_DIRECTIONS FOR THIS TASK_: Beginning at the line containing "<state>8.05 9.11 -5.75", output every line to the end of the data below exactly as it appears.

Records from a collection

—————

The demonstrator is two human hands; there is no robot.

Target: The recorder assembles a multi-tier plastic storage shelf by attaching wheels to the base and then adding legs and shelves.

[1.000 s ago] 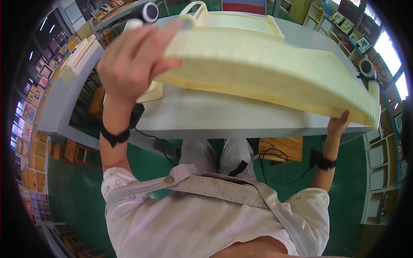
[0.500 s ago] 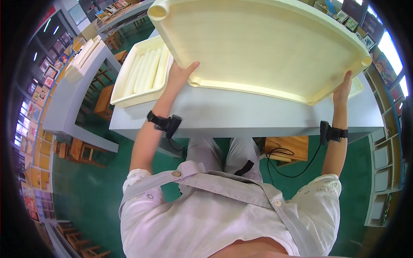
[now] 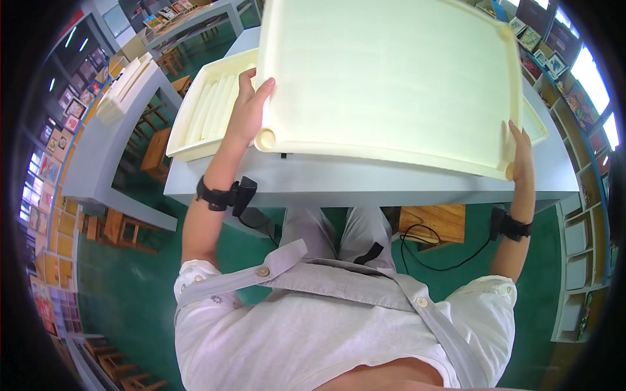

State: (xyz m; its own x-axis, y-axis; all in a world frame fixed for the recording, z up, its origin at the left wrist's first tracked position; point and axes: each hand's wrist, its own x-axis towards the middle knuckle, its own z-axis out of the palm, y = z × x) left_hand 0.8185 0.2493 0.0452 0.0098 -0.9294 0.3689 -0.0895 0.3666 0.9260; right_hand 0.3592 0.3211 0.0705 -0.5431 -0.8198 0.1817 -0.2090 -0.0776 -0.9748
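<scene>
One cream tray [image 3: 195,151] sits at the left of the grey table [image 3: 391,187], raised walls penning in several pale, rounded lengths [image 3: 213,109] side by side. Now the left hand [image 3: 248,111], clamped on the left edge of a big cream panel [image 3: 391,85], thumb over the near face! That panel is up, tilted above the tabletop, round corner sockets [image 3: 266,140] facing us; gripping opposite sides probably shares the weight and keeps it steady. Across goes the view: the right hand [image 3: 522,155] clasps the right edge, low by the corner, another pale piece [image 3: 536,125] peeking out behind, mostly hidden.
</scene>
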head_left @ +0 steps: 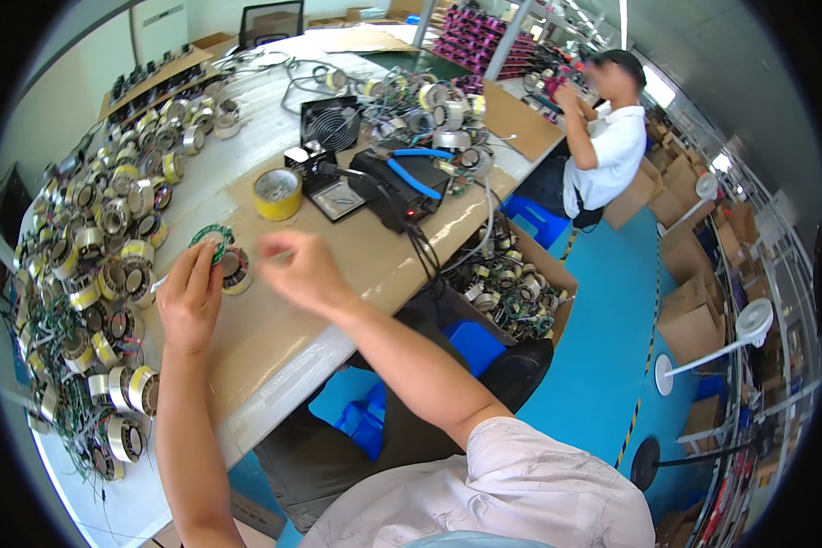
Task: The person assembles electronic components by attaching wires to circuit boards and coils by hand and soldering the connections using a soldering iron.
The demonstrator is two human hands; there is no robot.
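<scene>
My left hand (190,297) pinches a green ring-shaped circuit board (226,239) by its edge, above the table. Just below and to the right of the board stands a round motor stator (237,271) with copper-coloured windings, close to my fingers. My right hand (303,274) hovers over the brown table covering (274,342), apart from the board. Motion smears its fingers, so I cannot make out whether anything is between them. Beyond it sit a yellow tape roll (279,203) with small bits inside and a soldering stand with a tray (340,201).
Piled stators (110,219) with wires cover the table's left side; more (447,114) lie at the back. Blue-handled pliers (416,172) rest on a black box (384,196) beside a small fan (331,126). A carton of stators (511,292) stands right. A co-worker (612,142) sits beyond.
</scene>
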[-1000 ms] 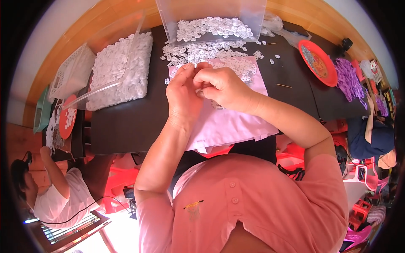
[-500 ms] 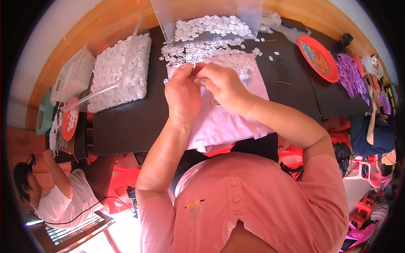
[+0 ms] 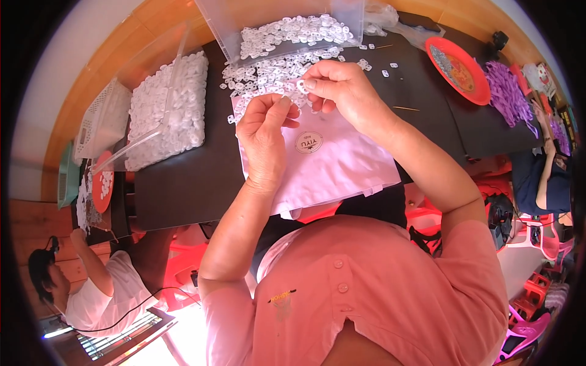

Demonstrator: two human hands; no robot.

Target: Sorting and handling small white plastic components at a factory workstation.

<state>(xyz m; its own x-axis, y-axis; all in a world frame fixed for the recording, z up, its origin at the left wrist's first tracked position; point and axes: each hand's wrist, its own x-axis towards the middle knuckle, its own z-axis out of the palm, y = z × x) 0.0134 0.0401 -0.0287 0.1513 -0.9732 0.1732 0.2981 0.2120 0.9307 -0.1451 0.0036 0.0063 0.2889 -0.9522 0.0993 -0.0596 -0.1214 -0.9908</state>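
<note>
My right hand (image 3: 349, 91) pinches a small white plastic piece (image 3: 302, 86) between thumb and fingertips. A short gap away to the left, my left hand (image 3: 265, 127) has its thumb pressed to its forefinger; whatever is between them is too small to make out. Both hands hover over a pink cloth bag (image 3: 348, 161) with a round printed mark, laid flat on the dark table. Past my fingers, a loose heap of small white plastic pieces (image 3: 256, 78) with holes spreads over the table and the bag's far end.
Behind the heap, a clear plastic bin (image 3: 221, 30) lies tipped toward me with more pieces. A second clear bin (image 3: 168, 113) full of white pieces stands left. At right are a red plate (image 3: 473, 91) and purple strips (image 3: 510, 97). One person (image 3: 107, 293) sits at left, another (image 3: 540, 186) at right.
My hands, close together before, have moved apart. The right hand has risen up and to the right, and a white piece now shows in its fingers. The whole view has shifted slightly.
</note>
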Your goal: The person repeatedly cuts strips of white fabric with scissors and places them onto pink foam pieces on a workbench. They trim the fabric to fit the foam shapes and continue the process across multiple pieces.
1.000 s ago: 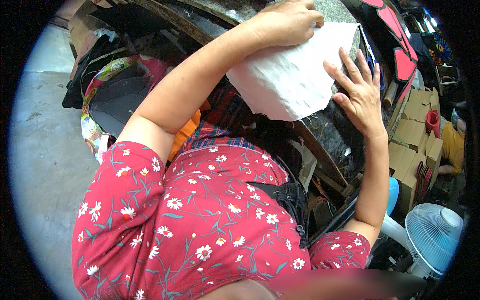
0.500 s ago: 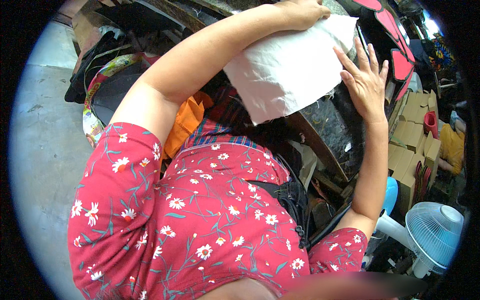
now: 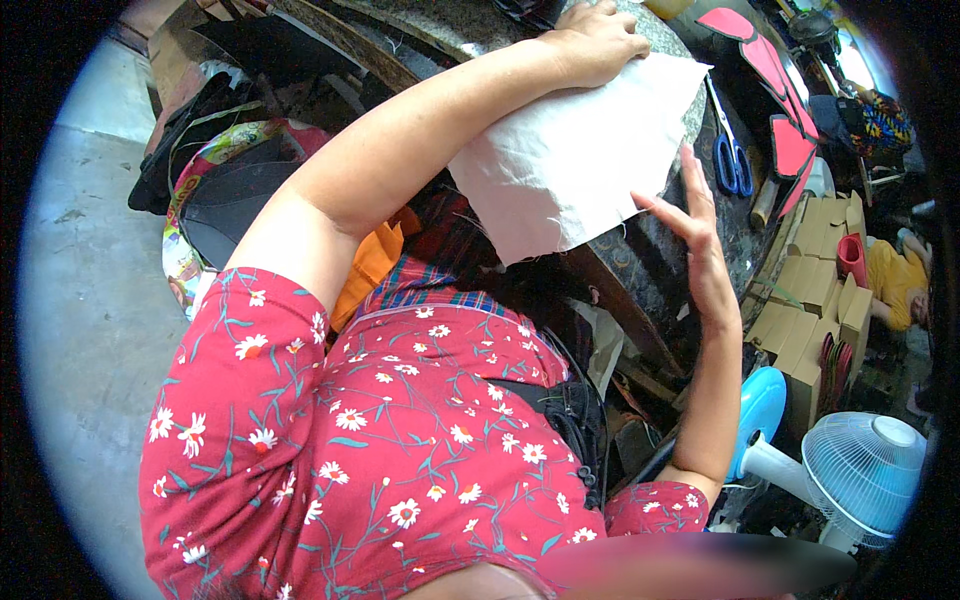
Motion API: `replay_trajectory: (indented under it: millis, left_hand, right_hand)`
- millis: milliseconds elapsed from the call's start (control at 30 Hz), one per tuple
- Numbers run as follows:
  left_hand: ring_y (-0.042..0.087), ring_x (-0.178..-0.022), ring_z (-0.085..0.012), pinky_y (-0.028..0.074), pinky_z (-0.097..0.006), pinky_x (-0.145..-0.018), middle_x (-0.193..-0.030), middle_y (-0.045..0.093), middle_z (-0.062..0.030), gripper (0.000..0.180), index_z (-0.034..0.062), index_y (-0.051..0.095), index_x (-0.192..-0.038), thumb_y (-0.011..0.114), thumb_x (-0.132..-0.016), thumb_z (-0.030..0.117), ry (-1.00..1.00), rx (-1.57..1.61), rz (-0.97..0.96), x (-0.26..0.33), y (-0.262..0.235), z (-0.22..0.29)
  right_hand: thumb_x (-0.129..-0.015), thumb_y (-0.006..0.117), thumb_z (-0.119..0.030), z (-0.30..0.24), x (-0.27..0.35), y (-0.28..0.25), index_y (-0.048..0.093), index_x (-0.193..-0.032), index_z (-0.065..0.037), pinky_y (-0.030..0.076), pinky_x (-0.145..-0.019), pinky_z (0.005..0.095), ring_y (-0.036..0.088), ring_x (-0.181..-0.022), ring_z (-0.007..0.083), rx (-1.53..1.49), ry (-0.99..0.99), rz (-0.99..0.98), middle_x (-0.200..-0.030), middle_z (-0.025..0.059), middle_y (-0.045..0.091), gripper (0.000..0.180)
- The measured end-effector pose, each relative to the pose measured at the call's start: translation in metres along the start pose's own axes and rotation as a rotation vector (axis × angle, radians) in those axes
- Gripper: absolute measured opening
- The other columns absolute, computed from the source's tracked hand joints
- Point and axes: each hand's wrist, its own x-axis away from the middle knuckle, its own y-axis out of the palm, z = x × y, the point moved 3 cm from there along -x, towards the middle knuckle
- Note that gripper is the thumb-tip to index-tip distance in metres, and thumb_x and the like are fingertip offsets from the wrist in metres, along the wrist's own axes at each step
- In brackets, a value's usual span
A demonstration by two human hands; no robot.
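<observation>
A white piece of cloth (image 3: 575, 150) with frayed edges lies over the worktable, its near corner hanging past the table's edge. My left hand (image 3: 600, 42) rests at the cloth's far edge, palm down, with its fingers spread and slightly bent. At the cloth's right edge is my right hand (image 3: 703, 240), seen from its side, fingers stretched out and thumb apart. The thumb tip meets or nearly meets the frayed edge. To the right of the cloth lie scissors with blue handles (image 3: 733, 165), apart from both hands.
Pink-red padded pieces (image 3: 770, 65) lie along the table's far right side, near a wooden handle (image 3: 766, 200). Cardboard boxes (image 3: 805, 290) and a blue-and-white fan (image 3: 865, 470) stand to the right. Another person in yellow (image 3: 890, 285) is beyond. Dark material (image 3: 240, 205) sits at the left.
My right hand has turned on its side and moved down and slightly left, uncovering the scissors. The fingers of my left hand have spread. The cloth looks flatter.
</observation>
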Motion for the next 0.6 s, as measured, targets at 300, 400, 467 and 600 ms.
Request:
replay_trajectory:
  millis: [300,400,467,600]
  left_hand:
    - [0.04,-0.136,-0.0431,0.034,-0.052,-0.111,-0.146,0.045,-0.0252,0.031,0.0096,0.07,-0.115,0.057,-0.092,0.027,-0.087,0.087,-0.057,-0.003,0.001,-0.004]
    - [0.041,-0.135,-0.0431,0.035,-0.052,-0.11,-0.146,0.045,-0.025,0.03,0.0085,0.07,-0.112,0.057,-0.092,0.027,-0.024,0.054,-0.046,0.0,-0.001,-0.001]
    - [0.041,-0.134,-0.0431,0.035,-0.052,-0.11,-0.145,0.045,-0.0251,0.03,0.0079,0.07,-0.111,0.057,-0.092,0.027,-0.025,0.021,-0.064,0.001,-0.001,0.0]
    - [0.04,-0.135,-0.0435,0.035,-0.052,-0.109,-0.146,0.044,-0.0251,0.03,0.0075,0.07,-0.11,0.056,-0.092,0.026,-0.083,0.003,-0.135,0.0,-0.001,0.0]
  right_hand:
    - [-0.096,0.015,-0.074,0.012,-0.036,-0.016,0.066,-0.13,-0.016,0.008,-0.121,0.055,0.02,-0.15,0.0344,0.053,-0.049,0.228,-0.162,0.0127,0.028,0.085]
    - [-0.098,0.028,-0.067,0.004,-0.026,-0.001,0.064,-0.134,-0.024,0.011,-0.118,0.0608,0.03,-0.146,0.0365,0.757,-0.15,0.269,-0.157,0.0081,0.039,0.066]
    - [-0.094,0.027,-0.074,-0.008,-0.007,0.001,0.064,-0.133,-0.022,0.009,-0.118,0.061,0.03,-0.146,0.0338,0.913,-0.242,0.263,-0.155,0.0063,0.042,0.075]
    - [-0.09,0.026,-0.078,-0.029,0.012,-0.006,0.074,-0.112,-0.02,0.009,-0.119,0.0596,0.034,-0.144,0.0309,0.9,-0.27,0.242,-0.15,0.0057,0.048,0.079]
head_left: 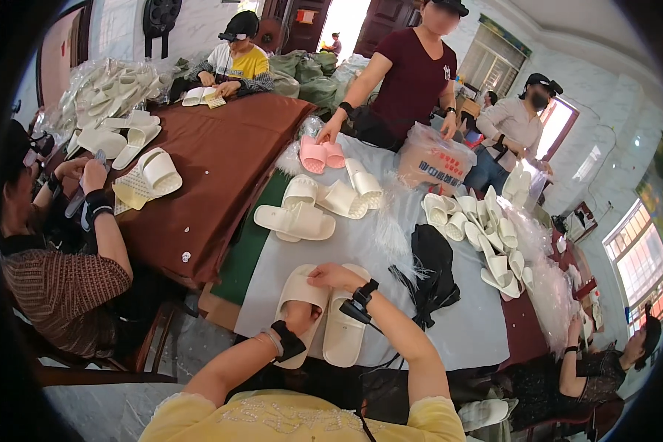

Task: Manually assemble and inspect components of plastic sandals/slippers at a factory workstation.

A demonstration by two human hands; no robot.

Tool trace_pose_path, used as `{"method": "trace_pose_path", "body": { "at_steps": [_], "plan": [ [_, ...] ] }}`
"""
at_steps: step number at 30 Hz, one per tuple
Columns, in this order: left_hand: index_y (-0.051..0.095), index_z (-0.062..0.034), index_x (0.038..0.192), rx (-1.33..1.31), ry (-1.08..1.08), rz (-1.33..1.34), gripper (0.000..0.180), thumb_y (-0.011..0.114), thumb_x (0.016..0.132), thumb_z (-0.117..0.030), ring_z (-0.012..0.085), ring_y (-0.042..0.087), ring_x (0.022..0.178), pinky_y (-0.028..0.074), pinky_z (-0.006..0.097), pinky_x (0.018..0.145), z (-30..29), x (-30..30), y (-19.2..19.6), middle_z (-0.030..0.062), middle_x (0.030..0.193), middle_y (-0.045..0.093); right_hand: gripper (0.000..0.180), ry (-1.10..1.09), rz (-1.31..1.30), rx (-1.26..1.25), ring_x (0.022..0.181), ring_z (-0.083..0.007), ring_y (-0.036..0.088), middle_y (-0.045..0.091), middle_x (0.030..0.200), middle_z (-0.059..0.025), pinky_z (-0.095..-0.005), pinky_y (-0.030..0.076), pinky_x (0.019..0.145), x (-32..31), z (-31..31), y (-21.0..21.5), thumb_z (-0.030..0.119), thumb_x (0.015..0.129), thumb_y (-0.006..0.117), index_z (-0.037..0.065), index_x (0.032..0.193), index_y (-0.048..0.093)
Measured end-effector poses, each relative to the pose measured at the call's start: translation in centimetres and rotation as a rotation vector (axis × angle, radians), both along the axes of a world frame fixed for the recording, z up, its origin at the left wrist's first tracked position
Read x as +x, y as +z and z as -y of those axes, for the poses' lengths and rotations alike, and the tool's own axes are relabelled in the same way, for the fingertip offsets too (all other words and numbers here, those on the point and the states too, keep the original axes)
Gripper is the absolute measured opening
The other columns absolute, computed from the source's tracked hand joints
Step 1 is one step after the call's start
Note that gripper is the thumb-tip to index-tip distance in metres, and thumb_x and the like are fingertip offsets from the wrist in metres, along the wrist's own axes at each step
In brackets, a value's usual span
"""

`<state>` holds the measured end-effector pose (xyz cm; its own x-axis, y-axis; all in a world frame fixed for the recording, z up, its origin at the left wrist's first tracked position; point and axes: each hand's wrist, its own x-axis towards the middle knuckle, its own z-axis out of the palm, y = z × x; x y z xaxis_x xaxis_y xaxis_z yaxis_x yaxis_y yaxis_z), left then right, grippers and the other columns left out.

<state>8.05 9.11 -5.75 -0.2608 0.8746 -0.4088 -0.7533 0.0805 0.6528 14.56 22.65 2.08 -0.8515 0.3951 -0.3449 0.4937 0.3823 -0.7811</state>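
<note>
Slipper in work (302, 293), cream, open-toed, one: lay left of the black cloth bundle (436, 283), toe pointing away, at the near edge of the grey-covered worktop (471, 324). Left hand (299, 317), one: reached in at the foot opening, below the strap; from my remote post I could not tell whether its fingers were spread or pressed together, the strap partly covering them. Right hand (337, 276), one: fingers close together on the strap near its toe-side edge; whether they pinched it I could not tell. Second slipper (344, 337), cream, matching: lay between the first and the bundle, beneath the right wrist. Stacked slippers (296, 214), cream: beyond the bundle, to its left. Pink slippers (314, 155), two: farther beyond, left of it, a co-worker's hand (331, 132) at them. Handling note: I judged it best to support the strap lightly from beneath with the left fingers, steady its edge with the right, avoid creasing the soft-looking material, and keep the right wrist's band clear of the second slipper.
</note>
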Motion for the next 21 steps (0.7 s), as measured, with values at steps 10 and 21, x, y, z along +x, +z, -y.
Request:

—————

_ANSWER AREA_:
<state>8.05 9.11 -5.75 -0.2608 0.8746 -0.4088 -0.7533 0.0805 0.6528 14.56 22.65 2.08 -0.8515 0.3951 -0.3449 0.4937 0.3823 -0.7811</state>
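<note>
Slipper in work (302, 293), cream, open-toed, one: lay left of the black cloth bundle (436, 283), toe pointing away, at the near edge of the grey-covered worktop (471, 324). Left hand (299, 317), one: reached in at the foot opening, below the strap; from my remote post I could not tell whether its fingers were spread or pressed together, the strap partly covering them. Right hand (337, 276), one: fingers close together on the strap near its toe-side edge; whether they pinched it I could not tell. Second slipper (344, 337), cream, matching: lay between the first and the bundle, beneath the right wrist. Stacked slippers (296, 214), cream: beyond the bundle, to its left. Pink slippers (314, 155), two: farther beyond, left of it, a co-worker's hand (331, 132) at them. Handling note: I judged it best to support the strap lightly from beneath with the left fingers, steady its edge with the right, avoid creasing the soft-looking material, and keep the right wrist's band clear of the second slipper.
</note>
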Motion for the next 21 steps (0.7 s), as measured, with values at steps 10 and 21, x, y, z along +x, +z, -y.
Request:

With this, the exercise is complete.